Well, I'm feeling a bit more like a Cubic Z than a gem today. I guess I just need to do some venting.
I'm feeling like we are drifting back to some of the same-old-same-old in regard to communication. We can talk about anything and everything easily...except for anything to do with our R. Especially the sore spots. Ugh.
One thing that we have discussed several times in the past is a tangible feeling of lack of emotional intimacy when we ML. Now I understand that DURING might not be the best time--but yeah--I would definately like SOME pillow talk before/after...ever? Hell, I wouldn't even mind if he woke me up at 3AM out of a sound sleep.
The last time the issue came up--he said "guys don't want to talk after". Ok, well that only seems to involved not talking about anything sweet or emotional, cuz he does a good job on other subjects.
Is it just me?

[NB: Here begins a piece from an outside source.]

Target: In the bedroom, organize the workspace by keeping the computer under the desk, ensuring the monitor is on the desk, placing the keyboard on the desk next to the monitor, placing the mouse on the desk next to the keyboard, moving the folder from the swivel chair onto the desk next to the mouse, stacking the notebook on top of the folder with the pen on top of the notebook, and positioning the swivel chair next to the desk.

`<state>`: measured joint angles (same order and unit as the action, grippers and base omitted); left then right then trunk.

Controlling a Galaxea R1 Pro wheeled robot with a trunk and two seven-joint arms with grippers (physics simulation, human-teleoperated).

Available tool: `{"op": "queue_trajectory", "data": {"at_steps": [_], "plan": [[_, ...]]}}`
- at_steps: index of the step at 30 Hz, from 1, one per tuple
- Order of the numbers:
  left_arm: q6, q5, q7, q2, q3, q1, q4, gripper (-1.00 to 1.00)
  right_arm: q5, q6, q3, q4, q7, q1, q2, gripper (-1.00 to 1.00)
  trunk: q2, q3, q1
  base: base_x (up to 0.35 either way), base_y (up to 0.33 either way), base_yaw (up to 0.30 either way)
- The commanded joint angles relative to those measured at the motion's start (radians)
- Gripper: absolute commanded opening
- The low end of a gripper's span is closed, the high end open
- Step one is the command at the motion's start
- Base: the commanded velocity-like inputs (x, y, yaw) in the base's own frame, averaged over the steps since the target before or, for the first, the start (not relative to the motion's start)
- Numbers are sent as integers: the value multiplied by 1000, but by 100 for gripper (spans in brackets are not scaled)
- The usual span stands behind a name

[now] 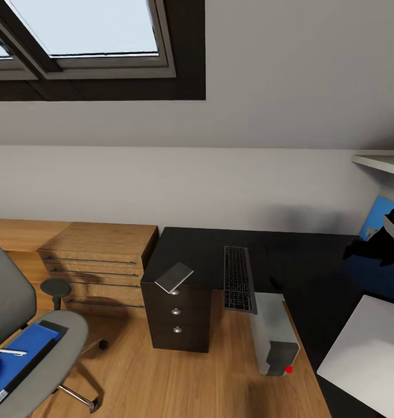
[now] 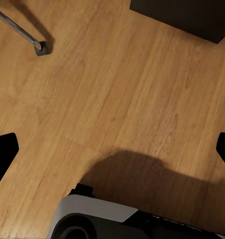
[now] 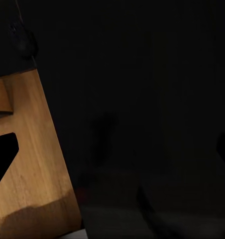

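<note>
The swivel chair [image 1: 52, 348] stands at the lower left, with the blue folder [image 1: 20, 360] and a white pen [image 1: 11, 352] on its seat. On the black desk [image 1: 313, 261] the dark keyboard [image 1: 239, 278] lies lengthwise near the edge. A small grey flat piece [image 1: 174, 277], perhaps the notebook, rests on the corner above the drawers. The grey computer [image 1: 272, 334] stands on the floor at the desk's edge. A white panel [image 1: 365, 354], likely the monitor's back, fills the lower right. I cannot make out the mouse. My left gripper [image 2: 112, 152] is open over bare floor. My right gripper [image 3: 112, 152] is open over the desk's edge.
A low oak chest [image 1: 98, 267] stands against the wall beside the dark drawer unit [image 1: 176, 316]. A chair castor [image 2: 40, 48] sits on the wooden floor near the left gripper. A black object [image 1: 383, 241] and a blue panel [image 1: 376, 216] stand at the desk's far right, under a shelf [image 1: 383, 162].
</note>
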<state>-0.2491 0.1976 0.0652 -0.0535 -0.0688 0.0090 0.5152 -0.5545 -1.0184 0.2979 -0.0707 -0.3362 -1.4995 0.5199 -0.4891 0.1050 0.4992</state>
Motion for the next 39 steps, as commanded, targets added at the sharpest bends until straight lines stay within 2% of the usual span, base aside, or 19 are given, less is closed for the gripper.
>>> {"op": "queue_trajectory", "data": {"at_steps": [1, 13, 39], "plan": [[-1, 6, -1, 0, -2, 0, 2, 100, -11, -3, 3, 1, -7, -1, 1, 100, -2, 2, 1, 0, 0, 0], [-1, 6, -1, 0, -2, 0, 2, 100, -13, -2, 1, 10, -7, -1, 2, 100, -2, 2, 1, 0, 0, -31], [-1, 6, -1, 0, -2, 0, 2, 100, -10, 9, 0, 41, -7, 1, 0, 100, -2, 2, 1, 0, 0, -238]]}}
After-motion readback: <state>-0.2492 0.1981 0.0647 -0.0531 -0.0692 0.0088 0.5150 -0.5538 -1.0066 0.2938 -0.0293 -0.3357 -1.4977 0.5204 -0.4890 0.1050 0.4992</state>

Would anyone else be bothered? I mean, if you had just had passionate sex with your spouse and 5 minutes later, they are going on and on about something to do with work--or what was gonna be on TV that night...would that be annoying?
The last time we ML, I noticed afterward that he has a slight frown on his face and ask what's wrong. He says, "I'm thinking about sausage. I'm really hungry for some sausage."
My God, Homer Simpson could do better than that, enit? Basking in the afterglow and wishing for sausage? Oooookay!
I have tried showing by example...using romantic verbal affirmations and terms of endearment. He seems to really like that--but his response in return involves some sort of pleased grunting sound.
Even off the subject of communication in the bedroom, I have tried several times to initiate some e-mail conversations with him. I told him that I thought it seemed like sometimes it was easier to express ourselves in writing...I didn't get into anything heavy in the conversation (even passed on a few jokes that someone had sent to me).
No response from him other than "I got your email today". This is a guy who was for several years having regular email correspondance with several ff's that were quite emotionally intimate. I mean, he used to look up their horoscopes and send them. They would be telling each other all kinds of private stuff. With me--nothing!
I know that you guys are probably going to give me some deserved 2x4's about unrealistic expectations and I probably deserve that. This all probably has something to do with my own LL's and why I am seeing many other ways that he shows love, but still feel like I've got an empty tank.